Paolo Sorrentino con il suo «diario» famigliare, È stata la mano di Dio è entrato nella cinquina dei film internazionali, superando così quella «soglia» che porta alla finale degli Oscar. Non è la prima volta per il regista italiano, già vincitore nella stessa categoria con La grande bellezza (2013), che avrà come diretti concorrenti il danese Flee, La persona peggiore del mondo di Joachim Trier, Lunana: A Yak in the Classroom di Pawo Choyning Dorji (Buthan) e la sorpresa più bella, Drive My Car di Hamaguchi entrato anche nelle categorie del miglior film e miglior regista.
Con l’annuncio ieri delle nomination, l’Academy ha annunciato, non senza una certa enfasi, «il ritorno del grande cinema» dopo due anni di pandemia che ne hanno minato lo stato, a cominciare dalla sala cinematografica, mutandone rapidamente l’assetto complessivo. Una promessa questa che fa pensare visto che il film più nominato è Il potere del cane (12 nomination tra cui film, regia, attore protagonista Benedict Cumberbatch, attore non protagonista, Kodi Smit-McPhee, attrice non protagonista Kirsten Dunst), prodotto da Netflix proprio come il film di Sorrentino e The Lost Daughter (attrice protagonista Olivia Colman), che «al cinema», cioè «in sala» i suoi film li fa arrivare con finestre sempre più strette o addirittura mai. Cosa dire? Non si possono certo penalizzare gli autori, Jane Campion è una magnifica regista e questo film ha potenza e invenzione nella sua forma e nella narrazione; siamo sempre a quel cambiamento che non è più ciò che un tempo era video vs cinema (Godard) o televisione verso cinema, a essere diverso è infatti l’insieme produttivo, con le piattaforme che divorano il resto – e la questione «artistica» è una piccola parte proprio come le contraddizioni (apparenti) nel sistema.

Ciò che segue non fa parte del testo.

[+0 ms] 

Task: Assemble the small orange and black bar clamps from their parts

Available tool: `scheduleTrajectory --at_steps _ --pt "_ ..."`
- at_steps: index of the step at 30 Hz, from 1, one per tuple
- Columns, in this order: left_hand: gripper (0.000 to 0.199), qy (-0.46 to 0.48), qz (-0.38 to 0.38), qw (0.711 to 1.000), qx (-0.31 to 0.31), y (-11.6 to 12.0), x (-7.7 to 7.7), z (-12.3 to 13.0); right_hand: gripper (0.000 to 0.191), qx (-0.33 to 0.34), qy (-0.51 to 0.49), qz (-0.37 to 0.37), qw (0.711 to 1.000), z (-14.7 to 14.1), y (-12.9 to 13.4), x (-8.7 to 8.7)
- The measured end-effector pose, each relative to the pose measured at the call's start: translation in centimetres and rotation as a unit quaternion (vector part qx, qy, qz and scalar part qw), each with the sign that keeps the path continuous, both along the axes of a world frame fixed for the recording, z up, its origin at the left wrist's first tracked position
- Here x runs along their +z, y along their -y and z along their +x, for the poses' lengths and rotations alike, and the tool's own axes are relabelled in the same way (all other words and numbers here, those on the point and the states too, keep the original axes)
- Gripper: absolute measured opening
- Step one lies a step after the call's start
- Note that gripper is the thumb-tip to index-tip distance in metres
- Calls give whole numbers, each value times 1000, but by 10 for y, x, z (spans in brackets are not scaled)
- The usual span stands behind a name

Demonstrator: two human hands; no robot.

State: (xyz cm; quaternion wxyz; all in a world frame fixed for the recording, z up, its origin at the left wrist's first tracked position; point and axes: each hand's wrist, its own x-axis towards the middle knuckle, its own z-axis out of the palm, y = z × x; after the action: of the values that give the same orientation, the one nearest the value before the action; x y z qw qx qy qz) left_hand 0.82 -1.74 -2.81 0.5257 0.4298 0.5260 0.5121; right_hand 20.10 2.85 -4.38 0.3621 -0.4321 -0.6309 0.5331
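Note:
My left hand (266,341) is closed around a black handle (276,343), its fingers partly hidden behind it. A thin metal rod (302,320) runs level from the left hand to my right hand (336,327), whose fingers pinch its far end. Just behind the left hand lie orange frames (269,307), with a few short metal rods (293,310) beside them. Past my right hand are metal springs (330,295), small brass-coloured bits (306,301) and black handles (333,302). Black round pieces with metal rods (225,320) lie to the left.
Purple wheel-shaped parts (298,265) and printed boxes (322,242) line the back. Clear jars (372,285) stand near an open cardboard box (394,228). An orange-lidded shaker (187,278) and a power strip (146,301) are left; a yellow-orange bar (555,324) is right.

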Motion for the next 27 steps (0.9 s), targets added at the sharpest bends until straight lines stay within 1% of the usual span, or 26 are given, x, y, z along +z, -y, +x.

TRA GLI ALTRI TITOLI che arriveranno alla cerimonia degli Oscar, il 27 marzo a Los Angeles, e per la prima volta dopo due anni con un presentatore, c’è Dune, il film di Denis Villeneuve ne conta dieci – anche se principalmente nelle categorie «tecniche» – a cui seguono le sette di Kenneth Branagh con Belfast, memoir in bianco e nero sull’infanzia del regista nell’ Irlanda del nord in guerra, e di Steven Spielberg per West Side Story.
Miglior regia e film anche per Paul Thomas Anderson con Licorice Pizza una storia d’amore (e d’America) che appassiona con tenerezza a ogni fotogramma. In Italia esce il prossimo marzo, da non perdere.